Netflix knows when you stop watching a video too. But Netflix isn't a good example to use. In addition to the different content length, Netflix has an issue where their catalog is shrinking as third party content makers pull their libraries to start competing services (https://www.businessinsider.com/netflix-movie-catalog-size-has-gone-down-since-2010-2018-2).

 

Your dissatisfaction with their Recommendations / Personalization may have to do more with how little they have to recommend, versus say Youtube, Instagram, Spotify, which all have millions of content creators.

 

True, but you need to watch a good portion of a movie before you know if you are going to like it or not.  And once you are an hour in, you might as well watch the rest and hope for a good ending.  You then watched the entire thing and hated it.  How does Netflix know?  I haven't thumbed up or down anything on Netflix for years.  I just never think to do it.  So all it has is what I've watched, but it has no idea if I thought the movies I've watched were great, so-so, or horrible.

 

Microsegmentation (user profile building), external data, and and recommendation engines is how Netflix can infer how much of the movie a person watched and if they liked it. It would look like this: There are few questions here. 1) Have you watched the whole move?  2) Did you like it?

 

easy cases:

1) Lnofeisone(ln(e) = 1) is a rater and he has recently watched an episode of Kobra Kai and rated it "like."

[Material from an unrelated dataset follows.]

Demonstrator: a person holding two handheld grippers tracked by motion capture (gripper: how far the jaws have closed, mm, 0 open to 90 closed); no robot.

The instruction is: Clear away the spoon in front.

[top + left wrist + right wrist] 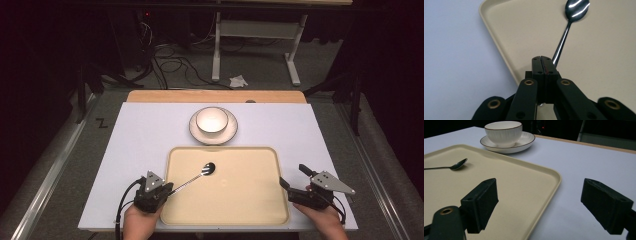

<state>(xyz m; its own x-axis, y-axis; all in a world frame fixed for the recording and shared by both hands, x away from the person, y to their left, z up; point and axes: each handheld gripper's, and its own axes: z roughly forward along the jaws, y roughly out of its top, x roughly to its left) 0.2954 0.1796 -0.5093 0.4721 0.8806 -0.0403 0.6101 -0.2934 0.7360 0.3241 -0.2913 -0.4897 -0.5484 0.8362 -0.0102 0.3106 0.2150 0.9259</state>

2) Lnofeisone is a rater and he has recently watched an episode of Kobra Kai and rated it "dilike."

 

harder case:

Lnofeisone watched Cobra Kai recently and didn't rate it. Also, our message "Are you still watching" popped up and was on the screen for 10 hours (and this was validated by IP traffic etc.). Lnofeisone probably didn't watch few episodes of Cobra Kai. It was 2am at this location so Lnofeisone probably fell asleep.

 

Do this for millions of users and decent amount of content and a lot can be inferred, generally correctly. Throw in a recommendation engine (https://www2.seas.gwu.edu/~simhaweb/champalg/cf/papers/wroberts.pdf, this one isn't particularly impressive and requires a lot of eingineering but was novel), external data (rating), etc.  and it becomes possible to at least recommend something reasonably close.